PROBLEM TO WORK ON:
Scan the lines below for "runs" and copy the matches.

DATA LISTING section start

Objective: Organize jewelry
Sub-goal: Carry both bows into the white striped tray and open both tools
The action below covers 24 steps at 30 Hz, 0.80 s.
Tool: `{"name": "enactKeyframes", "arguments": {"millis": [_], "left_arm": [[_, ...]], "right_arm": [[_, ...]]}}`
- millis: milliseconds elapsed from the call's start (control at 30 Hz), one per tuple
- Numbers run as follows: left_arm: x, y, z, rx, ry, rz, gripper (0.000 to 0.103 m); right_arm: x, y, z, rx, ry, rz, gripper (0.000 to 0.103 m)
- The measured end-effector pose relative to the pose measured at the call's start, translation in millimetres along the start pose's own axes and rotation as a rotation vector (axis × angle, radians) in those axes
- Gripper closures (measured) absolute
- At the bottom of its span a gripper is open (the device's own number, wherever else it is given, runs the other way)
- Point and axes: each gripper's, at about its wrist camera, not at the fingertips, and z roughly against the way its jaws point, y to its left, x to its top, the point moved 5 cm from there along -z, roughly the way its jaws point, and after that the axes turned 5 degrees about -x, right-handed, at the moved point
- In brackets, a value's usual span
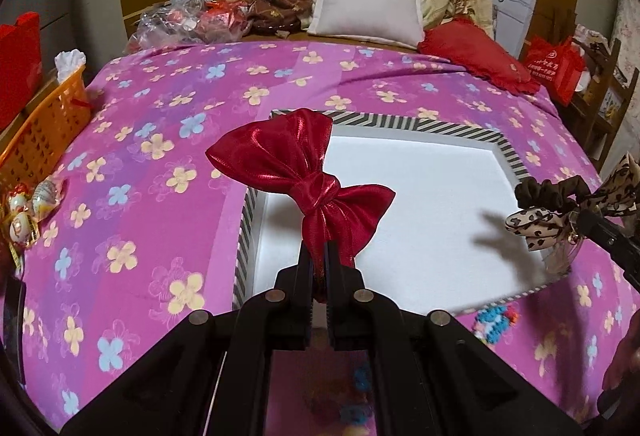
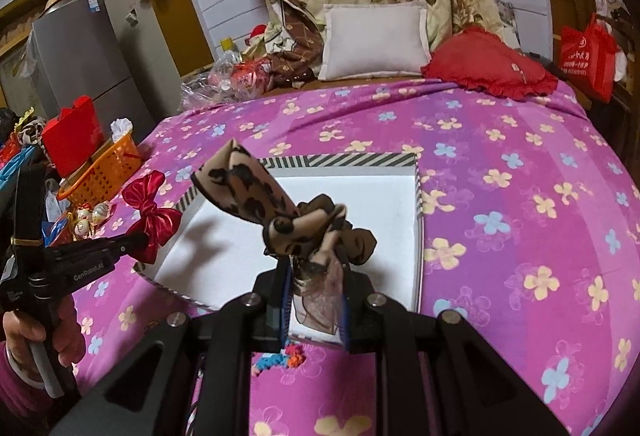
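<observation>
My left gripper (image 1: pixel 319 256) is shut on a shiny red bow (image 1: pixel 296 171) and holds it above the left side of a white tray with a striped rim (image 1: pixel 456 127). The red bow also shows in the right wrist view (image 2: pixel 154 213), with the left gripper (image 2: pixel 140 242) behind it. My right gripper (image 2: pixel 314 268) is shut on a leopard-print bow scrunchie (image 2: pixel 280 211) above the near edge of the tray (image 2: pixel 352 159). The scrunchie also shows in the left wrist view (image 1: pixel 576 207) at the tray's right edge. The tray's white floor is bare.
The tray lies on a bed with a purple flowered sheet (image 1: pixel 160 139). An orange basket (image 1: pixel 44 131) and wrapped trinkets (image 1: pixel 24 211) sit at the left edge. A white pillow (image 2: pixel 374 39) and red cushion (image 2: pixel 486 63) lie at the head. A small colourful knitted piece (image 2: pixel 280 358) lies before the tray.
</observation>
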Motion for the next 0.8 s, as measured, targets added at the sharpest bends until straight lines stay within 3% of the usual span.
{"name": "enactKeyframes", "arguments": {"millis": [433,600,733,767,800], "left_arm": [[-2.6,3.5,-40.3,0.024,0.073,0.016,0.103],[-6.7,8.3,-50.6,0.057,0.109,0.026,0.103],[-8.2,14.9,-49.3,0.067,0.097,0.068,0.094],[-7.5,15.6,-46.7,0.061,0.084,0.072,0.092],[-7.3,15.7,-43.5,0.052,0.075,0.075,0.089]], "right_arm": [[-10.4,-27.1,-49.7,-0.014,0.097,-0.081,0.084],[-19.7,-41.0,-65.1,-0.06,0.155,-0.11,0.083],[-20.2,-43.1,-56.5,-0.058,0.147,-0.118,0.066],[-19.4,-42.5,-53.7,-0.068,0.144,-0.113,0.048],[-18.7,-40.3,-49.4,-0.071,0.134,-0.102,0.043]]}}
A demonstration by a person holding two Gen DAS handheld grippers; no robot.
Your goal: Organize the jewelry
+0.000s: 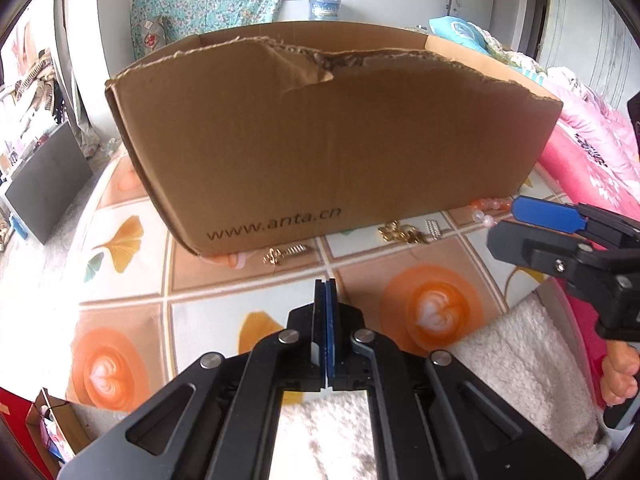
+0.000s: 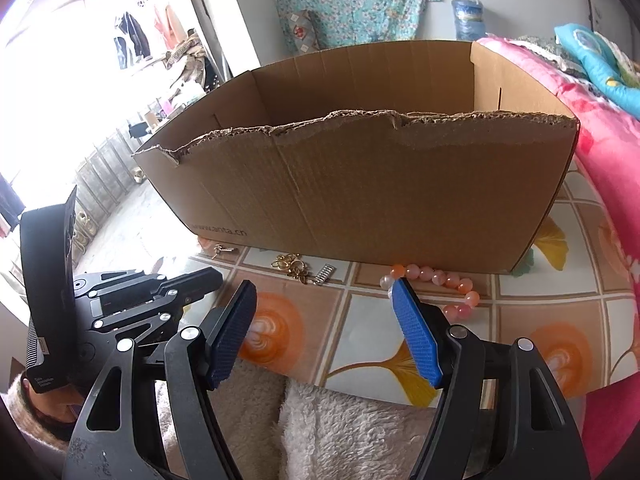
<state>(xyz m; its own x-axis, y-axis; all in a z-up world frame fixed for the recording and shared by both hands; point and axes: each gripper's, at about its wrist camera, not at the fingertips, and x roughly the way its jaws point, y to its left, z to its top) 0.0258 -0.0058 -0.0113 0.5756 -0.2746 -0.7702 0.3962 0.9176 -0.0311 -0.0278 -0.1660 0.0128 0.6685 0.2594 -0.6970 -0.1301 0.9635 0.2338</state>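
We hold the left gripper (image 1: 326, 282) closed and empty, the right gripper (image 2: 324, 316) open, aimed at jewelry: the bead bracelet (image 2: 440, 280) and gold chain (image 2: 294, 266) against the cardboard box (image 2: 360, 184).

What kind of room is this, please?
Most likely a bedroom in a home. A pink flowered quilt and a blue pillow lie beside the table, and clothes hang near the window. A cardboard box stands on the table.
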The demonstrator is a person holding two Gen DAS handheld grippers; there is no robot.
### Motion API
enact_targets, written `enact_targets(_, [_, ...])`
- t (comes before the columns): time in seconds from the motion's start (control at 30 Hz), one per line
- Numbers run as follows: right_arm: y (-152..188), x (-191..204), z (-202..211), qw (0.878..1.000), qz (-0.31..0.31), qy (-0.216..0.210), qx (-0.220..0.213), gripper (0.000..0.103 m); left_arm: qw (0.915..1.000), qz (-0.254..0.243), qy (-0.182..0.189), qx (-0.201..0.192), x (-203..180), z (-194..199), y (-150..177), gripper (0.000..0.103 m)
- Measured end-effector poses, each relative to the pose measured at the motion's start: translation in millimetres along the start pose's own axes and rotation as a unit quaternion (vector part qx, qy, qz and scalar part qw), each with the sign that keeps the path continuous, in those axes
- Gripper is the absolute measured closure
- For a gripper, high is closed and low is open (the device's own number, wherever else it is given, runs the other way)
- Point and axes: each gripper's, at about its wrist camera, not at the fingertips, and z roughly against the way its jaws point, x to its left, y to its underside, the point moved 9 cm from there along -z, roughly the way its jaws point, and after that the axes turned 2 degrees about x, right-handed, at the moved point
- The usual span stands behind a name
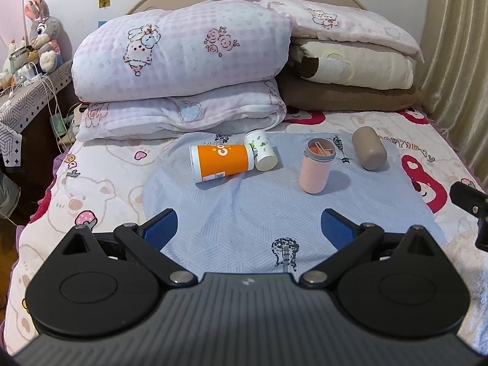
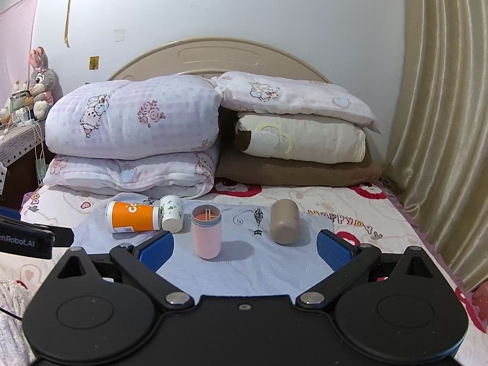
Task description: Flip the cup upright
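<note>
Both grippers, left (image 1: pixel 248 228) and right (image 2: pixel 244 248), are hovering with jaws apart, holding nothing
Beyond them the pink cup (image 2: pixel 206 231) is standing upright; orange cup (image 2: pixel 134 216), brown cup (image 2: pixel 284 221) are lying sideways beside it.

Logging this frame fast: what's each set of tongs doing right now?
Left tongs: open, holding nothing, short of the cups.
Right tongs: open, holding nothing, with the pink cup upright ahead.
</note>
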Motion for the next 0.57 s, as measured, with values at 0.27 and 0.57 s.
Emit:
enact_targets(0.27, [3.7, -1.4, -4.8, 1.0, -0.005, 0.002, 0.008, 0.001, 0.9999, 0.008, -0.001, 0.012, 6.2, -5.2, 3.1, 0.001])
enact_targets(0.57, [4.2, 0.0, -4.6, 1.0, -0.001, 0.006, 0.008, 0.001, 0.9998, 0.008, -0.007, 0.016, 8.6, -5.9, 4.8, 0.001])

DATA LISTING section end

ANSWER TO THIS TASK:
- At the bottom of its span a gripper is open (the device's own number, wherever else it is given, runs the other way)
- For a gripper, high is closed and low is open (the device's own number, wherever else it is given, runs the other way)

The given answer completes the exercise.